- Other names: Autoimmune polyendocrinopathy type 3, Autoimmune polyglandular syndrome type 3, APS type 3, APS3, PAS3.
- Specialty: Endocrinology, Rheumatology
- Symptoms: Any symptoms associated with its constituent diseases
- Complications: Autoimmune thyroiditis (Always), Celiac Disease, Type I Diabetes, Autoimmune hypophysitis, Systemic Lupus Erythematosus, Sjögren's Syndrome, Vitiligo (May or May not be Present)
- Usual onset: Any Age
- Duration: Lifelong
- Types: APS 3A: Autoimmune thyroiditis with Immune Mediated diabetes mellitus; APS 3B: Autoimmune thyroiditis with Pernicious anemia; APS 3C: Autoimmune thyroiditis with Vitiligo and/or Alopecia and/or Another Organ Specific Disease
- Causes: Combination of Genetic and Environmental Factors
- Risk factors: Family History of APS III or other Autoimmune Diseases
- Diagnostic method: Serum antibody assays; Autoimmune Thyroiditis Required for Diagnosis
- Differential diagnosis: Autoimmune Polyendocrine Syndrome Type II, APECED, IPEX
- Prevention: N/A
- Treatment: Depends on Constituent Diseases
- Prognosis: Normal Lifespan
- Frequency: ~ 2-3% of population

= Autoimmune polyendocrine syndrome type 3 =

Autoimmune polyendocrine syndrome, type 3 is a condition characterized by the coexistence of autoimmune thyroiditis and at least one other autoimmune disease (excluding Addison's Disease). Based on other organ-specific autoimmune involvement, there are multiple subtypes that are classified: type 3a shows thyroid autoimmune disease in conjunction with type 1 diabetes, type 3b shows thyroid autoimmune disease in conjunction with pernicious anemia (PA), and type 3c shows thyroid autoimmune disease in conjunction with alopecia, vitiligo, or other organ-specific autoimmune disease.

==Related Conditions==
The hallmark of autoimmune polyglandular syndromes (APS) is the existence of autoimmune reactions directed against multiple endocrine and non-endocrine organs.

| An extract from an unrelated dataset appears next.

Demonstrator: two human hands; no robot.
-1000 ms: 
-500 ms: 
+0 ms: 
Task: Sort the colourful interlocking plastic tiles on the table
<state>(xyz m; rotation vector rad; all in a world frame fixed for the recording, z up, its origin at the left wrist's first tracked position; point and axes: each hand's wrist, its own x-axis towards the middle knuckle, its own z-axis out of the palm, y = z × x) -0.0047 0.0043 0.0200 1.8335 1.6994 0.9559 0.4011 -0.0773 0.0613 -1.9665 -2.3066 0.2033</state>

There have been described as four primary types:

- APS-1 [Autoimmune-Polyendocrine-Candidiasis-Ectodermal-Dystrophy Syndrome (APECED)]: Chronic hypoparathyroidism, autoimmune Addison's disease, and chronic candidiasis (two conditions must exist for the term to be used).
- APS-2 (Schmidt's disease): Autoimmune Addison's disease (constantly present), in conjunction with either type 1 diabetes mellitus (DM) or autoimmune thyroid disease.
- APS-3: Type 1 diabetes, atrophic gastritis, pernicious anemia, vitiligo, alopecia, and myasthenia gravis, and autoimmune thyroid disease; Addison's disease and/or hypoparathyroidism are not included in this association.
- APS-4: Combinations that weren't in the earlier groups.

==Signs and symptoms==
Most patients with autoimmune polyendocrine syndrome type 3 have autoimmune thyroid diseases associated with only one other autoimmune disease; these associations are most frequently with either type 1 diabetes (20–30% of cases) or chronic atrophic gastritis (39 percent of cases). Other disorders associated with autoimmune polyendocrine syndrome type 3 are pernicious anemia, vitiligo, alopecia, and myasthenia gravis.

==Epidemiology==
Autoimmune polyendocrine syndrome, type 3 has a frequency of 1.4 to 2 per 100,000 people, with no discernible ethnic group preference.